PROBLEM TO WORK ON:
Set down, please, without alteration, the lines of the entries below from the first through the one containing "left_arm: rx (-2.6".

EXERCISE MATERIAL:
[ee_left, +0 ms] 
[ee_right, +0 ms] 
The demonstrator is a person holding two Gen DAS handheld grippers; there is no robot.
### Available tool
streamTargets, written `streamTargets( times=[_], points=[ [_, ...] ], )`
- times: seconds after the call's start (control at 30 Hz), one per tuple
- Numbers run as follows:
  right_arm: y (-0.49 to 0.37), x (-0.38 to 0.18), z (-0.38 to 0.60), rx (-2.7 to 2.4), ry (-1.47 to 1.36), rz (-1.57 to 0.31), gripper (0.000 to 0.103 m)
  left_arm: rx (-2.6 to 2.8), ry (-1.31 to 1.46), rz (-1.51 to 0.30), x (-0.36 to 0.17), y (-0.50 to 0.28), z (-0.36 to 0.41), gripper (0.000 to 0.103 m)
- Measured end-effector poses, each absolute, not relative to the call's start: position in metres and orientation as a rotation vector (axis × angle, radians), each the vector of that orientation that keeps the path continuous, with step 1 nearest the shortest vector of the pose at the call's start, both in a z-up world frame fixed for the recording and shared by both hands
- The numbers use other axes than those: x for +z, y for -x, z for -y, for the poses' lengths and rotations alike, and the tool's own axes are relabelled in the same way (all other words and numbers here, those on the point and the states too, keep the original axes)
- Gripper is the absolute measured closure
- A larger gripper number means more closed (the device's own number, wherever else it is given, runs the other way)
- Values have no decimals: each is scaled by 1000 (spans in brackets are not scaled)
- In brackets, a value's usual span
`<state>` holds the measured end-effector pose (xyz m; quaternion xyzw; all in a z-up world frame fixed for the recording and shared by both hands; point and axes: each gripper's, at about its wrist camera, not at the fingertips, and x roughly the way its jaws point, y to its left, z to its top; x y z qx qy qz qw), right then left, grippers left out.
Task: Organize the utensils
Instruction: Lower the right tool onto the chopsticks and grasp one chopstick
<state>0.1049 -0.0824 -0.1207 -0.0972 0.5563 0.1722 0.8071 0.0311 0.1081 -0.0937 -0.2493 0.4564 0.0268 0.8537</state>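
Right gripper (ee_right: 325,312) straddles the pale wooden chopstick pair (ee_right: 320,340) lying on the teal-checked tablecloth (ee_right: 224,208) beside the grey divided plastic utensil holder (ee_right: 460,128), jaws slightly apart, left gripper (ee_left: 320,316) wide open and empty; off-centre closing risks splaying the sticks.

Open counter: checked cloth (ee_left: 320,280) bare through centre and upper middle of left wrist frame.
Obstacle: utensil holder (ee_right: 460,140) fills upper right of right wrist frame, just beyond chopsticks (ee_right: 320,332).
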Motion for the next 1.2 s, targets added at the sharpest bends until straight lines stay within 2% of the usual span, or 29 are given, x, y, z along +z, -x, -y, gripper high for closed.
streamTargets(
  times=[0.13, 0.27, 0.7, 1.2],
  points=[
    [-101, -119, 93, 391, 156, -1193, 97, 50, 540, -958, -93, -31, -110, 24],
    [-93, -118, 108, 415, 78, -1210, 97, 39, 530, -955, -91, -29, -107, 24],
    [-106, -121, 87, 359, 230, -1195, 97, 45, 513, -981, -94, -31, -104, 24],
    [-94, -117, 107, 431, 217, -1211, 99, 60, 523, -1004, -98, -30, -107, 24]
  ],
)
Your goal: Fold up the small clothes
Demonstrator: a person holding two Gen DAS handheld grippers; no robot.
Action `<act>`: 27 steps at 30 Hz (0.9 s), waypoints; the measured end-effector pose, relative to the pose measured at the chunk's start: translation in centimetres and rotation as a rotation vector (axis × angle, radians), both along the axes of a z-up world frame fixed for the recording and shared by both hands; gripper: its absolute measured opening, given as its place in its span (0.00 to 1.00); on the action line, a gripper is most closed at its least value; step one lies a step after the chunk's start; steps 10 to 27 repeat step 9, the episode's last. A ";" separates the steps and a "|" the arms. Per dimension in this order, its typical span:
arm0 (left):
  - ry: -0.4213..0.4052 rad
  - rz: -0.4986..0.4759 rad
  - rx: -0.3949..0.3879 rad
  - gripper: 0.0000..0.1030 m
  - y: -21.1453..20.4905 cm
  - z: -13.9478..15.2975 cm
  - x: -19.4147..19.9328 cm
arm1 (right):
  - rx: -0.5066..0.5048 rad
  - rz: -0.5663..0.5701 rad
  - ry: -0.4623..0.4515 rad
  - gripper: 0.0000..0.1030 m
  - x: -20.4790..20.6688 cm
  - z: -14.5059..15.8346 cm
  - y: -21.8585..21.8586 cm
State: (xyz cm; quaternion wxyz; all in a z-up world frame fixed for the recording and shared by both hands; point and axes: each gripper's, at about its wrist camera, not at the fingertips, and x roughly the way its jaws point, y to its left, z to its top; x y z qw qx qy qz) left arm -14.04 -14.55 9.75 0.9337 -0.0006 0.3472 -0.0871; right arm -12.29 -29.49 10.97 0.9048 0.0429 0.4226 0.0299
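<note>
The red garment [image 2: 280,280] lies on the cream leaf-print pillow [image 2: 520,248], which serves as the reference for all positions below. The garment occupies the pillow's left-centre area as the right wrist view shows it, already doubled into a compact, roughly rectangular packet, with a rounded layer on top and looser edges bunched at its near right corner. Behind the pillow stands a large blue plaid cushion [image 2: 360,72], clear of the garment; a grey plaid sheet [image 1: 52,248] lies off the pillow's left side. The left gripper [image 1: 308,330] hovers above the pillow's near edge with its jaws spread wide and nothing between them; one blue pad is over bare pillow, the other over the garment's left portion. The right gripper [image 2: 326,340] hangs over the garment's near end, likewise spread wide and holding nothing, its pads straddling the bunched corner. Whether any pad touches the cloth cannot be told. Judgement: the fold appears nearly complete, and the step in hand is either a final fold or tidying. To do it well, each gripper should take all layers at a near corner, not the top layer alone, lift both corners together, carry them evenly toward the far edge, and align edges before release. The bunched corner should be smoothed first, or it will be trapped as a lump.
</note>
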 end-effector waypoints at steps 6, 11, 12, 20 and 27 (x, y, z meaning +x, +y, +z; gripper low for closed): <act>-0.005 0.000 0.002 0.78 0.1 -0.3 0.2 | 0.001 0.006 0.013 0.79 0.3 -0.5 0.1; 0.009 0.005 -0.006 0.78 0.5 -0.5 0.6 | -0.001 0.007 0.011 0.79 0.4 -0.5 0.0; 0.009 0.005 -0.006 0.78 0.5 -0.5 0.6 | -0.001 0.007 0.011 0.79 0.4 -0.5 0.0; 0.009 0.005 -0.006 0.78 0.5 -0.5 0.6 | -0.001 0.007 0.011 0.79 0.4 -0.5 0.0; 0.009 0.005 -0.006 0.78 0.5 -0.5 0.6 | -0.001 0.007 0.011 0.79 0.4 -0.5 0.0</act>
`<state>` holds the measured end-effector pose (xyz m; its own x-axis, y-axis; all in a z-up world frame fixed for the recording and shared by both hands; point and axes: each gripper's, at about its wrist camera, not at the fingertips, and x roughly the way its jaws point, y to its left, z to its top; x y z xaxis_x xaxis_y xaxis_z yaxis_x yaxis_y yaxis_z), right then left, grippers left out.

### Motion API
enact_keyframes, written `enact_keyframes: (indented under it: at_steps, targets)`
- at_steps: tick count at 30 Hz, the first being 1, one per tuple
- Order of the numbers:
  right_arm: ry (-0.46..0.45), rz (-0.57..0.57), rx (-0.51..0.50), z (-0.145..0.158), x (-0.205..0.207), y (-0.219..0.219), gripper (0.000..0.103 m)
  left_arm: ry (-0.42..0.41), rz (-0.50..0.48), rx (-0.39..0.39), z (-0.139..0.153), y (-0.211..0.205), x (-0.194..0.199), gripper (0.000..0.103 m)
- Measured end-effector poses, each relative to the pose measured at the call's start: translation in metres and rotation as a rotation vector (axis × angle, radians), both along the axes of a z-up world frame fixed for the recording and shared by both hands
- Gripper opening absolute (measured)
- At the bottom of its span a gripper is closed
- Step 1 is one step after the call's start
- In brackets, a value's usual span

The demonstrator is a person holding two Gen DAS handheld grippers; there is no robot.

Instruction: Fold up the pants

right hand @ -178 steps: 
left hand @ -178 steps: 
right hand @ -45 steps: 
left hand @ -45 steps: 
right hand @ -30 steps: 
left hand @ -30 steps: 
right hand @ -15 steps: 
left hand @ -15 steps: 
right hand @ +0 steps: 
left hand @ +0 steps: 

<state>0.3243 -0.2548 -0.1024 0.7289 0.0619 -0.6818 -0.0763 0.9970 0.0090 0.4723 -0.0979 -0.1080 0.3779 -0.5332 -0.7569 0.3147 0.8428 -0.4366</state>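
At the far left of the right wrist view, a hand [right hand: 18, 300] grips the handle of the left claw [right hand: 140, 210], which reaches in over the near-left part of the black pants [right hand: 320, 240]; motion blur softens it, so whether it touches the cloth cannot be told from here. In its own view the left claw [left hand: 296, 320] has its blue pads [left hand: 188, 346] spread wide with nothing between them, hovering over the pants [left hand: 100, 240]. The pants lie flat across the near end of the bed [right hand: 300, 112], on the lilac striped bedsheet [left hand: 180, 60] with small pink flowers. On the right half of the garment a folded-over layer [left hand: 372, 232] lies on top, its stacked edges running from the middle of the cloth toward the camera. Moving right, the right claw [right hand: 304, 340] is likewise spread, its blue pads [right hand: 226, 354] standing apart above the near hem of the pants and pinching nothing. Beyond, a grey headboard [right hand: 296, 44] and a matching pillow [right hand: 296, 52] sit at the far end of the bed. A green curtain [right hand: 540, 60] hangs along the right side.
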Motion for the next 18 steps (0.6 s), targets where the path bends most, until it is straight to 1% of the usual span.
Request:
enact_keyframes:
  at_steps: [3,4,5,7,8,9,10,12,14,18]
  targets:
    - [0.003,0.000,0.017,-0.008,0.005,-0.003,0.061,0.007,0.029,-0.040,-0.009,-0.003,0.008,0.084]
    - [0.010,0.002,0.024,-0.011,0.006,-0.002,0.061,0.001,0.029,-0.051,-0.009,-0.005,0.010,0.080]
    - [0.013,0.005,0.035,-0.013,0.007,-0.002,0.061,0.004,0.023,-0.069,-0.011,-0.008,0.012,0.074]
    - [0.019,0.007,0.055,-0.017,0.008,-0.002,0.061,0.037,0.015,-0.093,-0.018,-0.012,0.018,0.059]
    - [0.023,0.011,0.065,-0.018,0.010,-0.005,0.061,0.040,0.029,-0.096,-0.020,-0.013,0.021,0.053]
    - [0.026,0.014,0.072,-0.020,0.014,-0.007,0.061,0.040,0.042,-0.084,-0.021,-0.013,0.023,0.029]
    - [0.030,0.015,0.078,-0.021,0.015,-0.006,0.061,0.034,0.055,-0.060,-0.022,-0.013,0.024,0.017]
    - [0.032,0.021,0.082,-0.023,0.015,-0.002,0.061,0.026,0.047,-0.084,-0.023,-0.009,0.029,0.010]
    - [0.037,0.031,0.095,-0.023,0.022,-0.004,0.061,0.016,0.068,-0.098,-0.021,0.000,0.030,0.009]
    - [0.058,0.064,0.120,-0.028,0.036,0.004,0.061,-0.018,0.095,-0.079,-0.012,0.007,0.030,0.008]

EXERCISE SOLUTION:
[ee_left, +0 ms] 
[ee_right, +0 ms] 
The demonstrator is a person holding two Gen DAS handheld grippers; there is no robot.
### Available tool
streamTargets, written `streamTargets( times=[_], points=[ [_, ...] ], )`
- times: seconds after the call's start (control at 30 Hz), one per tuple
- Numbers run as follows:
  right_arm: y (-0.49 to 0.37), x (-0.38 to 0.18), z (-0.38 to 0.60), rx (-2.7 to 2.4), ry (-1.47 to 1.36), rz (-1.57 to 0.31), gripper (0.000 to 0.103 m)
  left_arm: rx (-2.6 to 2.8), ry (-1.31 to 1.46), rz (-1.51 to 0.30), x (-0.36 to 0.17), y (-0.50 to 0.28), z (-0.36 to 0.41), gripper (0.000 to 0.103 m)

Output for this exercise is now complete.